Na gravação, Ribeiro diz que se trata de “um pedido especial do presidente da República”.
“Foi um pedido especial que o presidente da República fez para mim sobre a questão do [pastor] Gilmar”, diz o ministro na conversa com prefeitos e outros dois pastores, segundo o jornal.
Ribeiro continua: “Porque a minha prioridade é atender primeiro os municípios que mais precisam e, em segundo, atender a todos os que são amigos do pastor Gilmar.”
Os pastores Gilmar Santos e Arilton Moura são os citados nos áudios. Segundo o jornal, os dois religiosos têm negociado com prefeituras a liberação de recursos federais para obras em creches, escolas e compra de equipamentos de tecnologia.
Na conversa vazada, o ministro de Bolsonaro indica que, com a liberação de recursos, pode haver uma contrapartida. “O apoio que a gente pede não é segredo, isso pode ser [inaudível] é apoio sobre construção de igrejas”. Nos áudios, não fica claro a forma como esse apoio se daria.
Em nota enviada à CNN, Ribeiro negou ter favorecido pastores na distribuição de verbas da pasta.
“Diferentemente do que foi veiculado, a alocação de recursos federais ocorre seguindo a legislação orçamentária, bem como os critérios técnicos do Fundo Nacional do Desenvolvimento da Educação (FNDE). Não há nenhuma possibilidade de o ministro determinar alocação de recursos para favorecer ou desfavorecer qualquer município ou estado”, diz trecho da nota.
Na nota, o ministro diz ainda que o presidente “não pediu atendimento preferencial a ninguém, solicitou apenas que pudesse receber todos que nos procurassem”.
O procurador-geral da República, Augusto Aras, enviou na noite desta quarta-feira (23) ao Supremo Tribunal Federal (STF) um pedido de abertura de inquérito para investigar o caso.
A ministra do STF (Supremo Tribunal Federal), Cármen Lúcia determinou abertura de inquérito contra o ministro da Educação, Milton Ribeiro, após denúncia de suposto favorecimento a pastores no MEC. A decisão atende ao pedido feito pela PGR.
A ministra aceitou o pedido para que sejam ouvidos Ribeiro, os dois pastores suspeitos, Gilmar Santos e Arilton Moura, além de prefeitos que relataram supostos pedidos de propina e irregularidades envolvendo o MEC. O inquérito terá prazo de 30 dias improrrogáveis, segundo a decisão da ministra.
Nesta quinta-feira (24), a Comissão de Educação do Senado aprovou um convite para que o ministro da Educação preste esclarecimentos aos senadores sobre a suspeita de beneficiamento indevido na destinação de verbas públicas do Ministério da Educação (MEC). O ministro será ouvido na quinta-feira (31) da próxima semana.
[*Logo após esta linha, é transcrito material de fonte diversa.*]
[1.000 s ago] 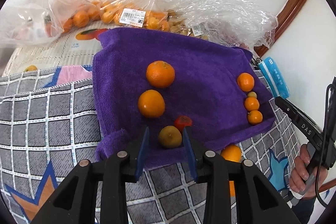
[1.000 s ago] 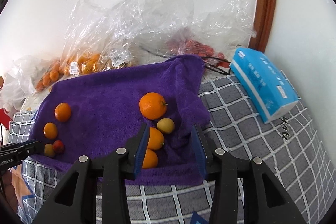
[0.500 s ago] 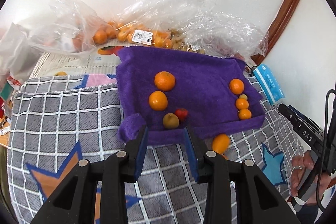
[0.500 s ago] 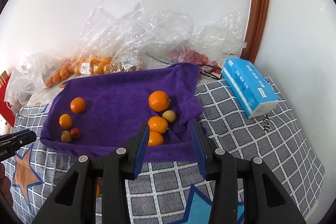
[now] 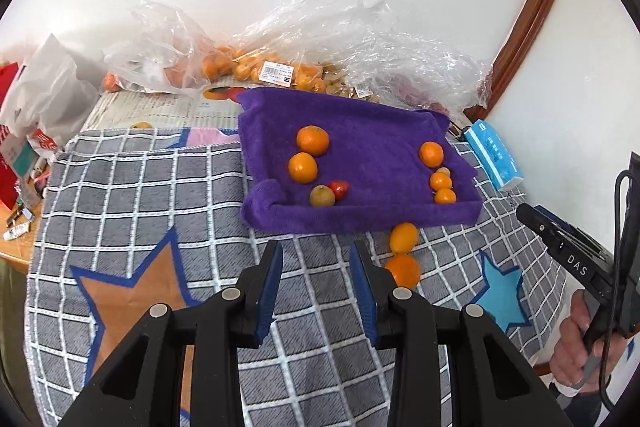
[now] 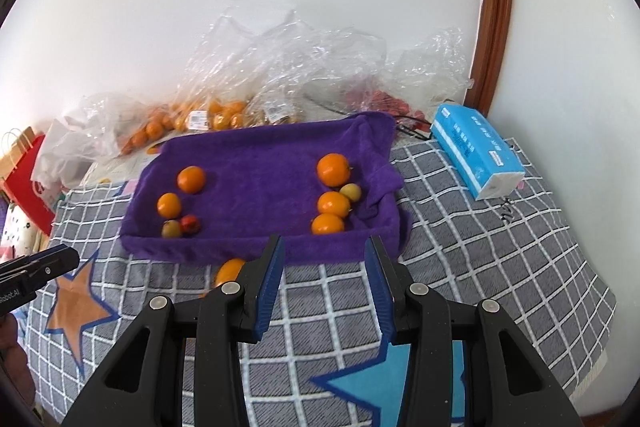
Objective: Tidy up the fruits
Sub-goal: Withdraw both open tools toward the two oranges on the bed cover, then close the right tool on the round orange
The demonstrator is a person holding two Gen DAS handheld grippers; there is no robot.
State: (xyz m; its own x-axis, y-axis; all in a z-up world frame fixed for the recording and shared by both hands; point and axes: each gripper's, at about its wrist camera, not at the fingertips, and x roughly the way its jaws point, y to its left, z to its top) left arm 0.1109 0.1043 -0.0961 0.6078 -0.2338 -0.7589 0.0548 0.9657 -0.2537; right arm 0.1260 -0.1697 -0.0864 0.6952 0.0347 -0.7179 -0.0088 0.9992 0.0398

No ano passado, para poupar as emendas parlamentares de um corte maior, o governo promoveu um bloqueio de R$ 9,2 bilhões de despesas de ministérios e estatais que atinge principalmente a Educação.
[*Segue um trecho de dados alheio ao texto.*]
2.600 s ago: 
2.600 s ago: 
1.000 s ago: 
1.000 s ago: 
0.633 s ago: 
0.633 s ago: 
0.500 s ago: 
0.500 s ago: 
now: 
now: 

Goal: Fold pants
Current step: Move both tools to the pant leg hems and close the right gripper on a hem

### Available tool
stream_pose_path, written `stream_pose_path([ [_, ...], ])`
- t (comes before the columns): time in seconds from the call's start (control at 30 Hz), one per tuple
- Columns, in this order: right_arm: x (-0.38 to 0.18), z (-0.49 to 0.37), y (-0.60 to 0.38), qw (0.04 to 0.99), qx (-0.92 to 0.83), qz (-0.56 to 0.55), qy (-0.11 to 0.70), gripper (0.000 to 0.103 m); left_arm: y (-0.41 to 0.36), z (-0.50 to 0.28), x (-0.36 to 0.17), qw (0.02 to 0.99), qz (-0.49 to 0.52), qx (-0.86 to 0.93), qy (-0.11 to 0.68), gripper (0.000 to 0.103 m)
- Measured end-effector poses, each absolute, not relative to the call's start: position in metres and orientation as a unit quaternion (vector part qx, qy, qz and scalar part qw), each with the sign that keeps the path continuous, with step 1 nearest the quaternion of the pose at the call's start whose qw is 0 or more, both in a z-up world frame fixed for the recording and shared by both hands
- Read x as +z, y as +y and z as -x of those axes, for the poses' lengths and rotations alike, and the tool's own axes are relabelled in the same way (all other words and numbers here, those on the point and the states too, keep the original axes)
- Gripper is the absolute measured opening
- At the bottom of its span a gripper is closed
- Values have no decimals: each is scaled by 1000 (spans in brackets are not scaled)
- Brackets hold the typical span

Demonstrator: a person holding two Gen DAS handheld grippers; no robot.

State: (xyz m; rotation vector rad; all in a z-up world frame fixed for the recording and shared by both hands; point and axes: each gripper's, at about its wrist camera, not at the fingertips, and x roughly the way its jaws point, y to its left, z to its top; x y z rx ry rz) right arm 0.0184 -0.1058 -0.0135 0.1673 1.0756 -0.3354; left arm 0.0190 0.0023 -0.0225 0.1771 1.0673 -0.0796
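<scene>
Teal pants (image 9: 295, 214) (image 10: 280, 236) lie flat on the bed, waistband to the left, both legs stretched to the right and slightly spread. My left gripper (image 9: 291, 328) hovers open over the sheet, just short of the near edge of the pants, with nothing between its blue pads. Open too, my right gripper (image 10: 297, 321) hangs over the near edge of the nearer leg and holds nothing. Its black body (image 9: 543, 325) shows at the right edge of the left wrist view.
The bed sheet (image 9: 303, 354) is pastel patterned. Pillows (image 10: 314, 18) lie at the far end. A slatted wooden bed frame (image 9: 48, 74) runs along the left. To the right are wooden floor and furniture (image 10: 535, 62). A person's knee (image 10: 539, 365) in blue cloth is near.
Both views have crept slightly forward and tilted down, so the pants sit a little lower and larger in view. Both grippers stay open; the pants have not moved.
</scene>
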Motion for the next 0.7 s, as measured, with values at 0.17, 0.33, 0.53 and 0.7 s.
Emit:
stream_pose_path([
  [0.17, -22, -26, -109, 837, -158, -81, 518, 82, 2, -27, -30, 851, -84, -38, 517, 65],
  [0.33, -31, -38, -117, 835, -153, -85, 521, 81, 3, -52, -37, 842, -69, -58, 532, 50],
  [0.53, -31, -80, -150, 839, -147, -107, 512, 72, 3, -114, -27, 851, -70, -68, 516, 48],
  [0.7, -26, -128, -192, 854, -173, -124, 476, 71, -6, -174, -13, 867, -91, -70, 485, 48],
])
A pasta da Educação teve o congelamento de R$ 2,7 bilhões, segundo informações da analista de política da CNN Basília Rodrigues.
O que diz o ministro
À CNN, Milton Ribeiro negou que Bolsonaro tenha pedido para favorecer pastores e diz que não deixará o cargo. Em entrevista exclusiva à analista da CNN Renata Agostini, na noite de ontem (23), o ministro admitiu que o presidente chegou a pedir para que a pasta da Educação recebesse líderes evangélicos, mas garantiu que liberação de verbas segue “critérios técnicos”.